5 hard-skills for product managers

dave_sloan
7 min readDec 20, 2020

Learn these key product management skills

Focus on the problem your product solves

Product managers probably spend 90% of their time influencing cross-functional team members, communicating requirements to engineering, and adapting to strategic changes and ambiguity from leadership. And there are probably many more PM skills that aren’t listed below…technical skills, domain expertise, presentation skills, project management skills, Agile development process skills, quantitative modeling, etc.

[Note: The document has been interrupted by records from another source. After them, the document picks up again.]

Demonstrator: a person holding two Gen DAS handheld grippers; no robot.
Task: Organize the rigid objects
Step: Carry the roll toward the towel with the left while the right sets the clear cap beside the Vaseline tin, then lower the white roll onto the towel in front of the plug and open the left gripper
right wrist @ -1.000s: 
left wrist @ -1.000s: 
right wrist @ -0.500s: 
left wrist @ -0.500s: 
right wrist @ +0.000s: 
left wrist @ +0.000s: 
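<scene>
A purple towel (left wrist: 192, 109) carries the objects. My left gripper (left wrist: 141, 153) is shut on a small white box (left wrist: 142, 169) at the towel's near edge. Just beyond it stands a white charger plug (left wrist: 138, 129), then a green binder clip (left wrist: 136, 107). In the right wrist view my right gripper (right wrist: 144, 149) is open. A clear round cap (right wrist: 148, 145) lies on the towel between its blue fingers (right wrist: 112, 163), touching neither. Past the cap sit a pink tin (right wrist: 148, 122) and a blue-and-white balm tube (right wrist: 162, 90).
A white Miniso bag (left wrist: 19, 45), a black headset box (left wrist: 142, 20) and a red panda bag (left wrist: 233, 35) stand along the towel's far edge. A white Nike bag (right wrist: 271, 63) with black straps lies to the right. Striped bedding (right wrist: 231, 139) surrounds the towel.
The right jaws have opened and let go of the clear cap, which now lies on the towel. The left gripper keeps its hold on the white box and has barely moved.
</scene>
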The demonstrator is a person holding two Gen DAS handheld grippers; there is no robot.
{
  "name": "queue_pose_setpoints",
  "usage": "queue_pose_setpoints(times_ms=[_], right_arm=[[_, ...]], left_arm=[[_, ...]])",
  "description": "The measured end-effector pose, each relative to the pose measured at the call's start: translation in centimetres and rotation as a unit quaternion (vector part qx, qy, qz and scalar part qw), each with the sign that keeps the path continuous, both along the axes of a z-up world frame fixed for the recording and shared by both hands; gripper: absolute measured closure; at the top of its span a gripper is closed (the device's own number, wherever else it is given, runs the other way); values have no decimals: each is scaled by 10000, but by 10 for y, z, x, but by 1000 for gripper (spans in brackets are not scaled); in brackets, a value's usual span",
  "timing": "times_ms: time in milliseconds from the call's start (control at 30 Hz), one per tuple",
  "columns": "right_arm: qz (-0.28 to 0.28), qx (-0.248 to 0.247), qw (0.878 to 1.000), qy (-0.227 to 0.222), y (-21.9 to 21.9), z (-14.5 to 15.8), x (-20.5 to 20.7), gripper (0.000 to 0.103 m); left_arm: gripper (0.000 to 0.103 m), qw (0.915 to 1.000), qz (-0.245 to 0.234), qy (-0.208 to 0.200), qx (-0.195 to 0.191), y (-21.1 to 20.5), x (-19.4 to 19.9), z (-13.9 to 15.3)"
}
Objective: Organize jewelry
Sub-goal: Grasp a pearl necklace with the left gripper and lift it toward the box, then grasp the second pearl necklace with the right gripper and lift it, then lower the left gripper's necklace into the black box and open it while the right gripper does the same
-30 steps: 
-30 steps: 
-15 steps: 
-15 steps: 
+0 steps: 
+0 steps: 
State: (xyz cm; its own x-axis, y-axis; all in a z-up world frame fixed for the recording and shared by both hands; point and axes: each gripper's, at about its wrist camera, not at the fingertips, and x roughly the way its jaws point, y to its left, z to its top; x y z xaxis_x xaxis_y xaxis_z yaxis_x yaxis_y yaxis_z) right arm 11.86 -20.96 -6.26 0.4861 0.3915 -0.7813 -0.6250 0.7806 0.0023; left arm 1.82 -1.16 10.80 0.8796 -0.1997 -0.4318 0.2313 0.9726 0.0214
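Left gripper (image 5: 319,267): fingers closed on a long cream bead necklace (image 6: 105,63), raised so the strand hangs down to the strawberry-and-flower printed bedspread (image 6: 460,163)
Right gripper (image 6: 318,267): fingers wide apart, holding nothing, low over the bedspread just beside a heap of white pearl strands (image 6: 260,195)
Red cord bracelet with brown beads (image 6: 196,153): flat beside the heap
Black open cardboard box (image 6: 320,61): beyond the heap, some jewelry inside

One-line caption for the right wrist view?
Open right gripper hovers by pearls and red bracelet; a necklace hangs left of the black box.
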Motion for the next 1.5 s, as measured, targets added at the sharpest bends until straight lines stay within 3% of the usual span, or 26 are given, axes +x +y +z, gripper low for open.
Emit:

The theme of this post, however, is to invest in learning specific, tangible skills that you can demonstrate. If PMs had a portfolio like designers and developers, they would include “product management assets” to show competence. Every product management candidate can and should build hard-skills that they can activate to drive the success of their products.

I’ve seen so many PMs at both startups and large companies that, frankly, don’t have the hard skills listed here. Shocking! I am suggesting a workshop approach to anyone that is looking to improve, ie go build these skills.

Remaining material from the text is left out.